The nodes in these networks representing susceptible individuals to diseases and the edges representing a potential method of transmission for the disease. An infected node has a certain probability to infect all its neignbours after each time step. After a node infects another node, there is a time delay until that node becomes capable of infecting other nodes. Even after that, there is a time latency until an infected node becomes immune to the disease, thus non-infectious. Initially one node is infected in a network and the researchers analyzed how the disease spread through the network. They ran many simulations with varying infection probability on all of the types of graphs found that network types had an impact on how fast the epidemic spread. From fastest to slowest rate of infection:

  1. Scale-free network
  2. The Erdős–Rényi model (1960) (Gnp )
  3. Rewired 2D lattice
  4. 2D lattice
  5. Rewired 1D lattice
  6. 1D lattice
Visual graph showing how the epidemic spread for different networks. Probability of infection = 0.1, latent period = 2 time steps, infectious period = 10 time steps.

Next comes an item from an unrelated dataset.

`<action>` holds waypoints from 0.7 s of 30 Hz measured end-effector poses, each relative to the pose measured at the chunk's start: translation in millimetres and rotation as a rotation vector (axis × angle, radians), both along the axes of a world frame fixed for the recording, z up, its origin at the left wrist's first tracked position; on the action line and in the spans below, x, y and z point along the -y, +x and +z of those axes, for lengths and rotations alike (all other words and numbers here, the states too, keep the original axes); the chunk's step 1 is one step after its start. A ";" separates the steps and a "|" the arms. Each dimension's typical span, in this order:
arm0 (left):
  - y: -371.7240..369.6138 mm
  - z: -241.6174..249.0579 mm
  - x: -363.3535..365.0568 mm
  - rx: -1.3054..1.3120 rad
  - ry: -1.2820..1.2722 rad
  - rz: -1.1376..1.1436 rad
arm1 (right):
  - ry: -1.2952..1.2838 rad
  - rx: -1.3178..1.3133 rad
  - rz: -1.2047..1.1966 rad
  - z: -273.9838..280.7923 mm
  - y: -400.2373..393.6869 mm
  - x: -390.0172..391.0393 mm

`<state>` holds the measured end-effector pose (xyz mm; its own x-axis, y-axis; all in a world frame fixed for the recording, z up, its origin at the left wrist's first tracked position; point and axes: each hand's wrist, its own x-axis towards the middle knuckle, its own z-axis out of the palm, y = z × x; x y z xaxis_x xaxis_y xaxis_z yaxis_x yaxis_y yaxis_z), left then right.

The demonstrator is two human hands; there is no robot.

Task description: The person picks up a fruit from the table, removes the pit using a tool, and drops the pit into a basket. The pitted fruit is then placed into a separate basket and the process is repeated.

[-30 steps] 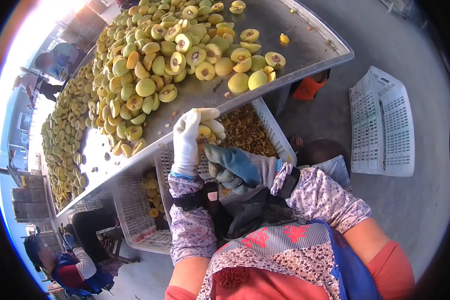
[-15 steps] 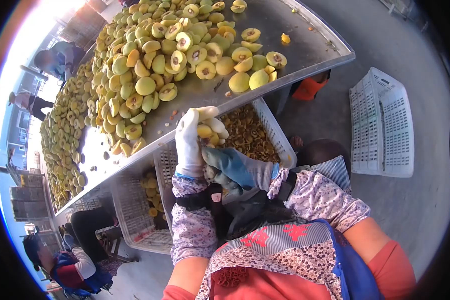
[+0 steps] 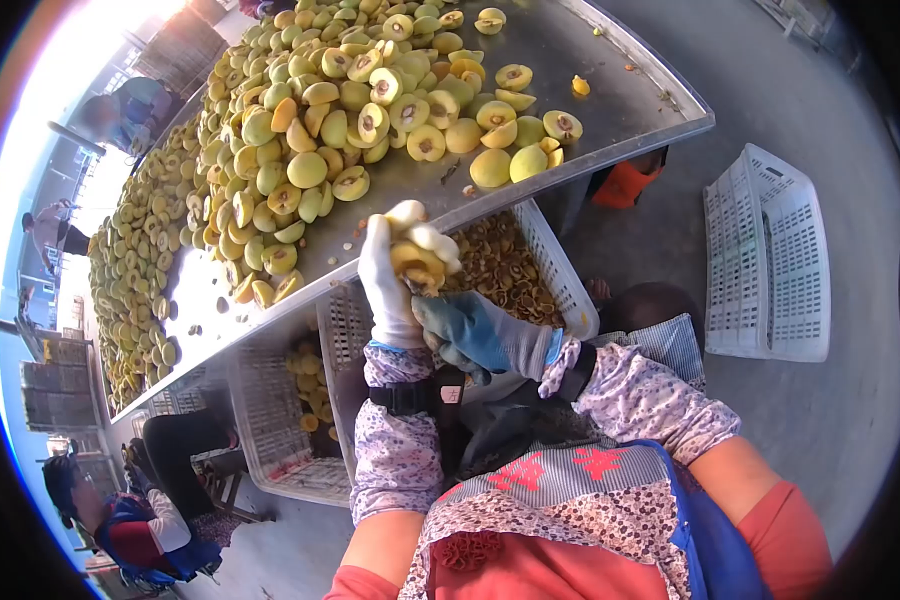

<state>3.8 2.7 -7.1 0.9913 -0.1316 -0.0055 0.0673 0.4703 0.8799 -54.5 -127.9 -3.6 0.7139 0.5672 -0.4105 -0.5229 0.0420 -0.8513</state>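
While the white-gloved left hand grips a yellow cut fruit near the edge of the grey metal table, the blue-and-grey-gloved right hand bends close below it; cannot tell whether that one grips anything. Halved yellow-green fruits heaped on table; white perforated plastic crate beneath.

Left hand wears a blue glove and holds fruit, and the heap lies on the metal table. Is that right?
Not quite: the glove on the left hand is white, as the head view shows. It does hold fruit, and the heap lies on the metal table.
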 end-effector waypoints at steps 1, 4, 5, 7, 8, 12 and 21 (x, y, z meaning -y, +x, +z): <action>3.6 -2.6 1.6 -0.117 -0.225 0.101 | 0.000 -0.002 0.002 -11.2 -4.0 -6.9; 4.8 4.9 -2.3 -0.196 -0.268 0.237 | -0.026 0.298 -0.236 -33.2 -9.0 -23.2; 2.6 9.0 -4.0 -0.155 -0.246 0.290 | 0.100 0.202 -0.246 -33.9 -9.6 -24.4; -1.3 17.3 -15.3 -0.121 -0.134 0.337 | 0.231 0.100 -0.253 -27.4 -10.5 -26.2; -4.2 21.9 -15.9 -0.137 -0.065 0.388 | 0.166 0.119 -0.291 -22.9 -10.3 -26.4; 1.5 12.8 -25.2 0.081 0.316 0.287 | 0.029 0.353 -0.341 -27.2 -2.9 -31.9; 3.2 4.8 -10.0 0.421 0.487 0.409 | -0.917 0.583 -0.054 -37.9 8.8 11.7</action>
<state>7.1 12.7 -2.3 0.8919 0.1672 0.4201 -0.4158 -0.0617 0.9074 -45.7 -139.6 -41.5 0.9510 0.1796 -0.2518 -0.0448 -0.7255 -0.6868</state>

It is interesting to note that scale-free networks resulted in the largest epidemics for any level of infection. It reached the maximum epidemic size of 500 sooner than the other networks for any probability of infection. 1D lattices never reached the max epidemic size and grew linearly.

The averaged results from 10 simulated epidemics for each network.

It is important to ask why is it that epidemics spread quickly in scale-free networks but spread poorly in 1D lattice networks. The high average path length in 1D lattices and low average path length in scale-free networks helps explain that. In 1D lattices the high average path lengths prevents the infectious nodes from spreading the infection to distant clusters. The infection only grows outwards from the inital cluster. In scale-free networks, the low average path lengths enable infectious nodes to infect far away clusters which help quicken the spread of the infection. It now becomes clear why the rewired 2D lattice and rewired 1D lattice spread infections better than their non-rewired counterpart. The rewiring introduces more shortcut paths which lower the average path length which helps spread the infection faster.

Although the these were simulations on randomly generated networks, they show how understanding networks, random networks in this case, can help us understand real life problems.

References:

Shirley, Mark D.f., and Steve P. Rushton. “The Impacts of Network Topology on Disease Spread.” Ecological Complexity, vol. 2, no. 3, 2005, pp. 287–299., doi:10.1016/j.ecocom.2005.04.005.